Gravity Rush (SCE Japan Studio, Team Siren – 2012)

20/06/2012

Il y a 3 ans de celà, Sony Japan demande à Keiichiro Toyama, game designer de Silent Hill et Forbidden Siren, de réaliser le jeu de ses rêves, celui inspiré par un dessin de Moebius qu’il a depuis plus de 10 ans dans ses tiroirs. Epaulé de sa fidèle scénariste Naoko Sato, ils unissent une fois de plus leurs talents pour nous proposer un vertige gravitationnel.
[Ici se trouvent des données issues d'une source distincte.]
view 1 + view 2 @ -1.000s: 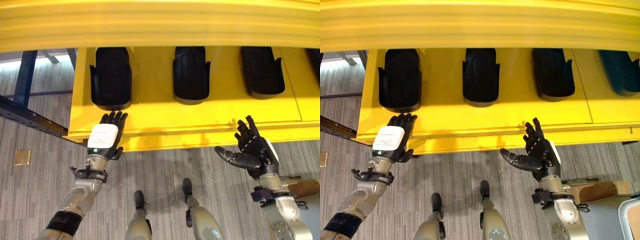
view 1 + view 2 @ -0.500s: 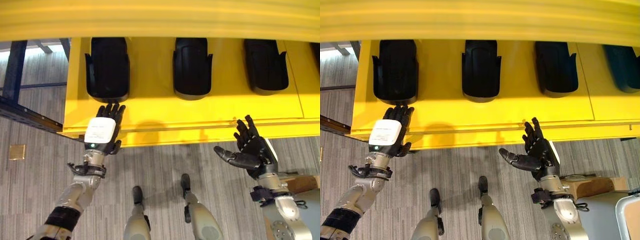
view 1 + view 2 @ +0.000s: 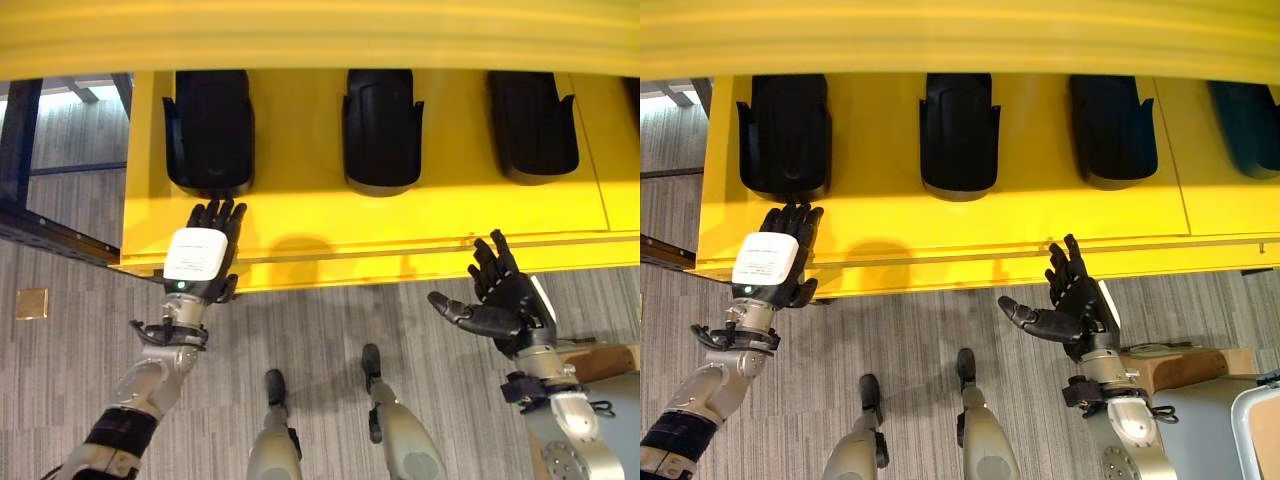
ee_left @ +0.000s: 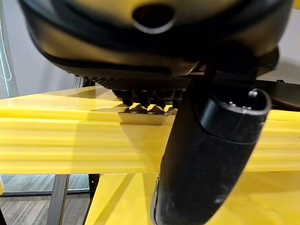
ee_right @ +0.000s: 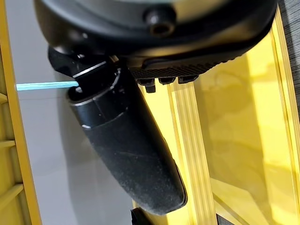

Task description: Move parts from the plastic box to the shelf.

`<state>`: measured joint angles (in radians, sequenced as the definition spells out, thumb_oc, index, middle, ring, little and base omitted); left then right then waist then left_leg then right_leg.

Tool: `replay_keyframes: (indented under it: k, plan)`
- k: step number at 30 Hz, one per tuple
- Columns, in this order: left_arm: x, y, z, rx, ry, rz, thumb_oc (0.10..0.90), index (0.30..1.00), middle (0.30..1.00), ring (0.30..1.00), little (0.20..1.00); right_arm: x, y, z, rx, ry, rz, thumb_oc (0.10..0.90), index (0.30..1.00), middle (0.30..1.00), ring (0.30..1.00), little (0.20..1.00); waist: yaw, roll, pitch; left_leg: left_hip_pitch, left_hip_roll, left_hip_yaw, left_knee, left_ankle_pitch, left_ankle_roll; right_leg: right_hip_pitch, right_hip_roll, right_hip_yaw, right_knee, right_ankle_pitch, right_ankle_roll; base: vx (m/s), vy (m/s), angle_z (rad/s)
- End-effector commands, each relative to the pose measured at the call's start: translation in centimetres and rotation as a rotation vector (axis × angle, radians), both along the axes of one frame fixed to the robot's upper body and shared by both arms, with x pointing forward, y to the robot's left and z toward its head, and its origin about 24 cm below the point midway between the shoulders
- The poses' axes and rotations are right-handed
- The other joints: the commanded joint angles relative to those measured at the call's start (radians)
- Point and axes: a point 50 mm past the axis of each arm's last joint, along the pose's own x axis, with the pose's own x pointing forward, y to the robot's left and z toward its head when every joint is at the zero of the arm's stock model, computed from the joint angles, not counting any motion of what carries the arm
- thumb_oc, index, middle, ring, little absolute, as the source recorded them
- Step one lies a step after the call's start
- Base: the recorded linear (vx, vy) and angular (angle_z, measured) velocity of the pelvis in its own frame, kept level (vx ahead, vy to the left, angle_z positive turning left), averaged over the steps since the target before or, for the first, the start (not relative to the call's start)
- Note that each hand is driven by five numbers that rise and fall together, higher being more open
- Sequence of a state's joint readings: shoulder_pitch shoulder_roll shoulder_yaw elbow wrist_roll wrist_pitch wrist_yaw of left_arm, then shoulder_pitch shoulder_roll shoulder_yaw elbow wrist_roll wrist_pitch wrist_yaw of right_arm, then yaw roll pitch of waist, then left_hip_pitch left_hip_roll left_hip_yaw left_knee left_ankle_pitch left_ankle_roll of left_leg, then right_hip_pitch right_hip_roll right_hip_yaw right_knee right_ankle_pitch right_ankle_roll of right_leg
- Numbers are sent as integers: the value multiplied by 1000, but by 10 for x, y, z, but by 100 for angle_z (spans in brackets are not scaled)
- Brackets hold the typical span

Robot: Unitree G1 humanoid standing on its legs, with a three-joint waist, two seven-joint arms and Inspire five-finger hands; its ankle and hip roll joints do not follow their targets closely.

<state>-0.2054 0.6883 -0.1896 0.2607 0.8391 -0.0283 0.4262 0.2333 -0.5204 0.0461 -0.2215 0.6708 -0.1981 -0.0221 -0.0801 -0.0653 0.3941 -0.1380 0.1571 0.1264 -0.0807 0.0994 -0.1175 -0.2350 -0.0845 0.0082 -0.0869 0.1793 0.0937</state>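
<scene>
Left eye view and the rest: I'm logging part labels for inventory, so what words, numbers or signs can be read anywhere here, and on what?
None can be read.
White cover on the back of the left robot hand: faint print, too small and blurred to read.
Black parts on the yellow shelf: no label visible.
Right robot hand: no markings visible.

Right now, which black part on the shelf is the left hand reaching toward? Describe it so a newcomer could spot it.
On the yellow shelf, black parts lie in a row. It is the leftmost part, nearest the shelf's left end. It alone has the open left hand just below it.
</scene>
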Motion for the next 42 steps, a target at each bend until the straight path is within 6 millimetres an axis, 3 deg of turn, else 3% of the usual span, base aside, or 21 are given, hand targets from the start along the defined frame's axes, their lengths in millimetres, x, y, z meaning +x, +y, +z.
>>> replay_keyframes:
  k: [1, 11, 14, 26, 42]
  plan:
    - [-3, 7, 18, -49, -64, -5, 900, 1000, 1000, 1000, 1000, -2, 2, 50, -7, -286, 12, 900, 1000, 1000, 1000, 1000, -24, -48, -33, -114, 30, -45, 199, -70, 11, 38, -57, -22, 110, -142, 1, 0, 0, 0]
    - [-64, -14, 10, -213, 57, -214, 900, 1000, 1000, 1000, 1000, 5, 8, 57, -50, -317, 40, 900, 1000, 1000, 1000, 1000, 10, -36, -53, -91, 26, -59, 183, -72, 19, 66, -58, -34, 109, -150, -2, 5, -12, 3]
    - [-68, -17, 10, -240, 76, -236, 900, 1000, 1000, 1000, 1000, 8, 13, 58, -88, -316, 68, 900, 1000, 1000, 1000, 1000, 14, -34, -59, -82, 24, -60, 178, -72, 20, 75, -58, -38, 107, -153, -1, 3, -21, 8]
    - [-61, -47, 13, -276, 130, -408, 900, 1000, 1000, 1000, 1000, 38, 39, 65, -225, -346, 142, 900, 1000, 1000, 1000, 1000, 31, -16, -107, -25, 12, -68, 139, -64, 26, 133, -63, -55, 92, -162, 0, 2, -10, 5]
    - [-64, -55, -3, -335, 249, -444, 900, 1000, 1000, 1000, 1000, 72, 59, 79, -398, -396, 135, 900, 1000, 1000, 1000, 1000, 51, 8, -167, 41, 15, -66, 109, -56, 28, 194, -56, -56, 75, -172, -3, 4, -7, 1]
Dans ce nouveau jeu, on découvre Kat. Jeune fille amnésique accompagnée de son chat gravitationnel (qui a l’univers entier dans son pelage), elle décide d’aider la population de Herkseville pour se faire sa place dans sa nouvelle ville de résidence, et espère bien retrouver la mémoire.
Kat devra donc collecter des gems afin de faire revivre cette ville en désuétude, la défendre contre des vagues d’ennemie mystérieux, écouter ses habitants et aider ceux dans le besoin. Pour celà, elle pourra se mettre en apesanteur, inverser la gravitation, se battre, et déplacer objets ou personnes à l’aide de ses pouvoir. A noter que ses compétences pourront êtres boostées par l’utilisation des gems précédemment citées.
L’histoire est riche, au point de ne pas répondre à toutes les questions que le joueur se pose. L’aventure contient bien une ou deux longueurs mais elle sont justifiées scénaristiquement, et les missions sont peu répétitives, chose rare dans une ville ouverte. On se retrouve donc avec une jeu doté d’une durée de vie dépassant les 10 heures sans s’attarder sur les missions annexes. Du tout bon ! On apprécie les débuts de mission présentés sous forme de bande dessiné.

La ville est dans l’ensemble très réussie, aussi bien en terme de game design que d’architecture. La ville s’étend au fur et à mesure que l’on en ramène les pièces, contrairement à un GTA où les grands axes de la ville sont inexplicablement barré tant qu’un certain cap scénaristique n’est pas passé. Les bâtiment sont quant à eux suffisamment variés et il y a de nombreux lieux clés. Un cocktail qui écarte tout impression de ville artificielle.
Les graphismes sont fins, les couleurs chaleureuses. Le chara design, sans atteindre des sommets, est très réussi. Et les personnages secondaires ont bénéficié d’un soin quasiment aussi important que les personnages principaux. Il en résulte un univers extrêmement convaincant.

Aux platines, on retrouve là aussi une grosse pointure : Kohei Tanaka. Le monsieur a un des plus impressionnant CV qui soit avec notamment des travaux sur les animés DBZ, Oh my Goddess et One Piece, ou côté jeu le légendaire Alundra, la série des Sakura Taisen ou encore Resonnance of Fate.
Kohei apporte à Gravity Rush une ambiance musicale tout simplement parfaite. Le rythme est juste, les mélodies en accord avec l’ambiance relativement zen des longues séances de vol, ou alors qui s’emballe à lors d’une invasion ennemie, le tout agrémentée occasionnellement d’une touche jazzy sympathique. Bref, un vrai dessin animé.

Le premier must have de la Vita est enfin là ! On l’a attendu, certes, mais le jeu en valait la chandèle. Gravity Rush propose une expérience rafraichissante, une réalisation solide, une histoire passionnante et un univers cohérent. Une leçon de jeu vidéo pour tous.